Tutaj właśnie zostajemy na nocleg,
choć pora jeszcze dość wczesna. Okolica jest urocza i cicha. Błogostan
mąci jedynie widok podwójnego ogrodzenia bez wejścia przed chatą. To
typowe zabezpieczenie przed niedźwiedziami. Jak dotąd ten aspekt
rumuńskiej rzeczywistości nie zaprzątał nam za bardzo głowy. Tymczasem
wracają wyczytane informacje o populacji niedźwiedzi w Rumunii. Jest to
1/3 całej populacji w Europie licząca 6 tysięcy osobników. Nie
przeliczam tego na metry kwadratowe, żeby się za bardzo nie stresować.

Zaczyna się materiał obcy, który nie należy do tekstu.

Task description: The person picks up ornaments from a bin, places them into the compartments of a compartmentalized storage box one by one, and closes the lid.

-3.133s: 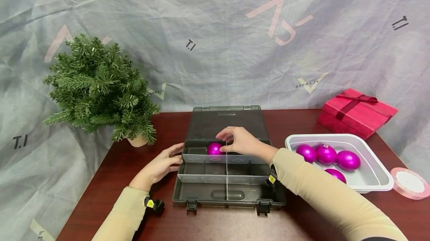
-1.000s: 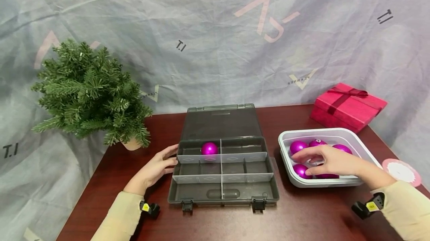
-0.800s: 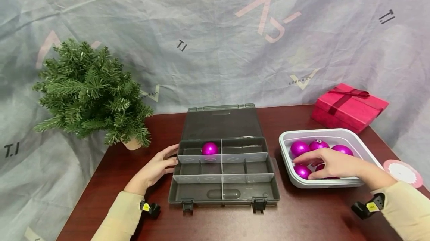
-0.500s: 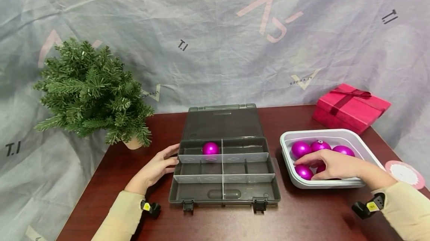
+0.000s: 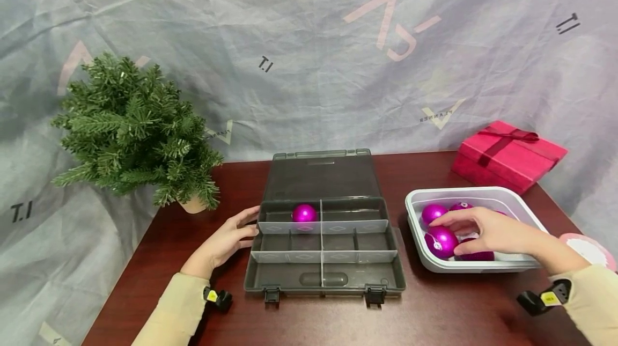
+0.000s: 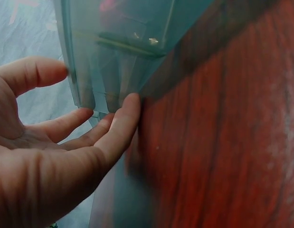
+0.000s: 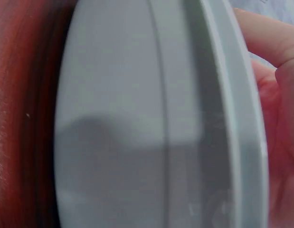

Taka liczna populacja to zasługa między innymi Nicolae Ceausescu,
komunistycznego dyktatora, którego zamiłowaniem i głównym hobby była
hodowla niedźwiedzi i polowanie na nie. Po upadku przywódcy
niedźwiedzie zwrócono naturze. Na szczęście tej nocy żadnych
nieproszonych gości nie zanotowaliśmy.
Poranek wita nas chmurny i
mglisty. Pobudkę zarządzamy na 5 rano, aby wykorzystać cały dzień i
podgonić straty, docierając jeszcze w ten sam dzień w rejon Pietrosa.
Tymczasem
poranna aura skłania raczej do szybkiego opuszczenia gór. Akurat z tego
miejsca stosunkowo szybko można dostać się do cywilizacji, czyli do
Statiunea Borsza, a stamtąd do Borszy i do Viseu de Sus, potem koleją w
kierunku Dej do Salvy i dalej w kierunku Rodnej koleją, autobusem, może
autostopem. Znając realia rumuńskiej komunikacji mielibyśmy duże szanse
na utknięcie gdzieś po drodze i utratę 2 dni. Pośpiesznie wysyłam
zapytanie do kolegi w Wlk. Brytanii, który sprawdza dla nas pogodę na
ICM. Nie od razu przychodzi odpowiedź, uświadamiam sobie 2 godzinną
różnicę do czasu Greenwich. Odpowiedź przychodzi kilka godzin później z
potwierdzeniem niekorzystnych prognoz.
Tymczasem decyzja zapada w
oparciu o nagłe rozpogodzenie. Bez wahania wracamy na grzbiet,
szlakiem(niebieskie kółka) omijającym Vf. Galatului wychodzimy na
przełęcz po zachodniej jego stronie.